La Switch a tout. Elle a de tout pour tout le monde, de toutes les tailles et de tous les styles, et se nourrit autant de nouveautés que de succès passés pour le meilleur tout en permettant au public de découvrir des tueries à côté desquelles il serait complètement passé auparavant dans le cas des jeux Wii U.

L'E-Shop est le nouvel El Dorado du jeu indépendant, des indés qui quittent la désormais complètement submergée plate-forme de Valve pour se réfugier sur le marché bien plus sain et accueillant de Nintendo, et certains des titres ajoutés sont des choix inspirés pour ce type de console.

L'expérience est complètement différente, et acheter un jeu sur Switch représente beaucoup pour moi aujourd'hui, au point où j'ai lentement mais surement commencé à racheter des jeux de ma bibliothèque Steam sur celle-ci.
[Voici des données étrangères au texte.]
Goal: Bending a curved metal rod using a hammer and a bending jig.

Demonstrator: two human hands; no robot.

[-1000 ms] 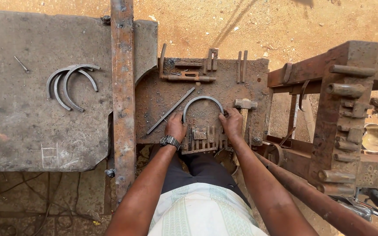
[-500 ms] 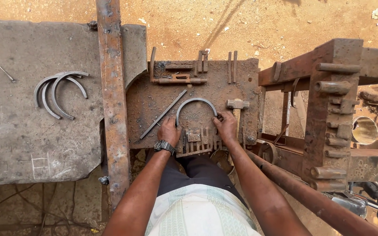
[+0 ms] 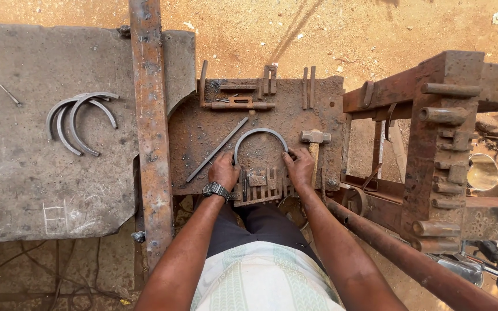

J'ai enfin pu me plonger dans Stardew Valley et découvrir à quel point ce jeu est un chef-d’œuvre, profiter pleinement de Thumper sans avoir peur d'y aller petit à petit, j'ai découvert les merveilleux Celeste et Battle Chef Brigade, et j'ai balancé de bien trop nombreuses heures dans quelques unes des plus grands œuvres de l'histoire du jeu vidéo.
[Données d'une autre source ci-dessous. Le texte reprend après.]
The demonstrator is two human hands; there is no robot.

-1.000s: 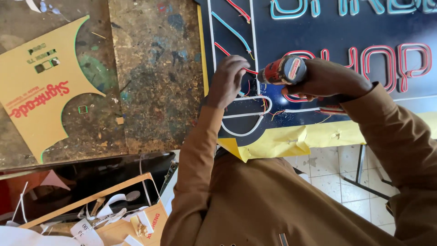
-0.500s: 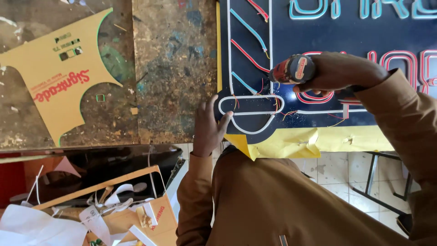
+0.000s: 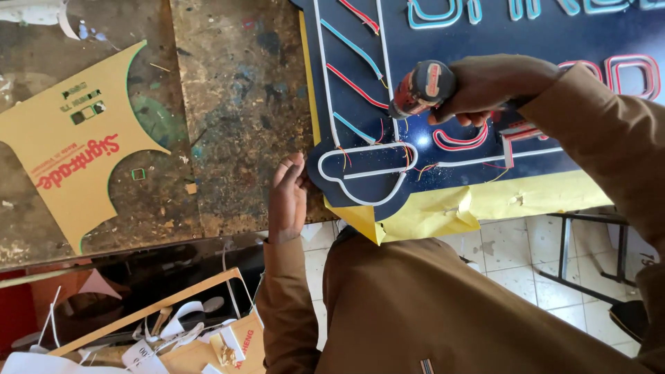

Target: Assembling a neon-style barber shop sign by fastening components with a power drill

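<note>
Head cam looks straight down on a paint-stained wooden surface (image 3: pixel 235 104) with a dark blue sign panel (image 3: pixel 526 34) lying across its right side, partly hanging off the edge over a tiled floor (image 3: pixel 512 256). Right hand (image 3: pixel 495 86) is wrapped tight around a red and black power tool (image 3: pixel 420 88), fingers closed on the body, and the tip is down on the panel right by the thin coloured wires near the white tube outline (image 3: pixel 367 173). Can't really see from this angle whether the bit is actually touching the panel, the tool body hides it. Left hand (image 3: pixel 287 197) sits at the panel's left edge, fingers held together and laid flat, pressing against the rim of the blue board where it meets the surface. Yellow backing sheet (image 3: pixel 443 208) peeks out from under the panel's lower edge. Red and light blue neon-style strips (image 3: pixel 353 48) run diagonally across the panel. Off to the left there's a tan cutout board (image 3: pixel 69 152) lying flat, well apart from both hands.
</note>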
Je vis une aventure avec ma Switch, une aventure que je veux poursuivre au travers de tous ces univers, et je n'échangerais une seule de ces heures contre rien au monde.
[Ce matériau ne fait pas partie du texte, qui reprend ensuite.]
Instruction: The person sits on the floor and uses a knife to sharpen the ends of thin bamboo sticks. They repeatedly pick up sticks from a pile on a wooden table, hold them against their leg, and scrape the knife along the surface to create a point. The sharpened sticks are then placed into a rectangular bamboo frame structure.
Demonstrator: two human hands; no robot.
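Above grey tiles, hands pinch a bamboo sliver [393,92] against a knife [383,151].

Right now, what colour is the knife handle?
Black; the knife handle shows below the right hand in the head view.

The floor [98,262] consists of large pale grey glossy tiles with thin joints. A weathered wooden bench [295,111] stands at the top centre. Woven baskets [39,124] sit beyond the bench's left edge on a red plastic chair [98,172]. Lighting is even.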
Après avoir sorti Breath of the Wild et Super Mario Odyssey dans une même année, Nintendo a bien mérité qu'on les laisse nous embarquer dans n'importe quel délire, et même s'ils ont balancé tout leur carburant en 2017, je pense que nous sommes entre de bonnes mains pour la suite.

L'arrivée imminente de Hyrule Warriors (un jeu qui a déjà prouvé à quel point il en vaut la peine sur console portable) est surexcitante, le fan de Mario Tennis que je suis n'en peut plus d'attendre Aces, et l'E3 s'annonce explosif...

Nous verrons bien ce que le futur nous réserve. Dans tous les cas, je continue de me sentir comme un gamin rêveur quand j'allume ma Switch, et à chaque fois que je démarre la console et que je vois apparaitre une news annonçant une nouveauté, je clique dessus avec curiosité, parce que qui sait... Peut-être que j'aurais envie de me laisser tenter.

Ça m'a bien réussi jusque là.


Un an après sa sortie, je suis complètement amoureux de ma Switch. Nintendo a usé de son savoir-faire pour s'assurer une année de lancement sans faute, et a rappelé au monde que malgré les dérives de l'industrie, malgré les saloperies que les clients doivent supporter et contourner, il mérite qu'on lui offre de la qualité et qu'on le traite avec respect.

Cela fait longtemps que je ne m'étais pas à ce point investi dans une console. Je passe constamment de l'indé au AAA selon mon temps et mes envies, et je me fais constamment surprendre par des expériences nouvelles ou renouvelées et ose me frotter à tous les styles en sachant que dans le pire des cas, le simple fait que je me sois ouvert à quelque chose d'inhabituel est très positif.

C'est ça la Switch pour moi. Se faire surprendre.

Je joue à plein de jeux. Trop de jeux. Des jeux par dizaines. Des jeux trop longs. Des jeux auxquels j'ai envie de jouer et rejouer, alors que je suis parfaitement conscient que je n'aurai jamais le temps de tout faire. Mais je m'en fiche. Parce que je peux les lancer quand je veux, et une session de 10 minutes ne semble jamais trop courte ou hors propos.

Je me retrouve à jouer à Bayonetta dans mon lit, à Super Mario Odyssey dans le train, à Puyo Puyo chez des amis, à Stardew Valley sur ma télé, à Sonic Mania dans l'avion, et à dédier des centaines d'heures à l'amour pur que je consacre à ce medium incroyable.

C'est pour ça que je ne veux que la Switch dans ma vie. Pas juste parce que son concept est génial. Pas juste parce que son catalogue est varié et plein de nouveautés intéressantes et de portages cohérents. Mais parce qu'elle représente tout ce qui est beau, passionnant, et fun dans le jeu vidéo.

Parce qu'elle reforme un lien intime important avec cet art si vaste et si merveilleux, un lien qu'on perd bien trop facilement.

Et malgré les faux pas, malgré les erreurs, malgré les galères, on pourra toujours compter sur Nintendo pour nous rappeler pourquoi le jeu vidéo, c'est vraiment cool.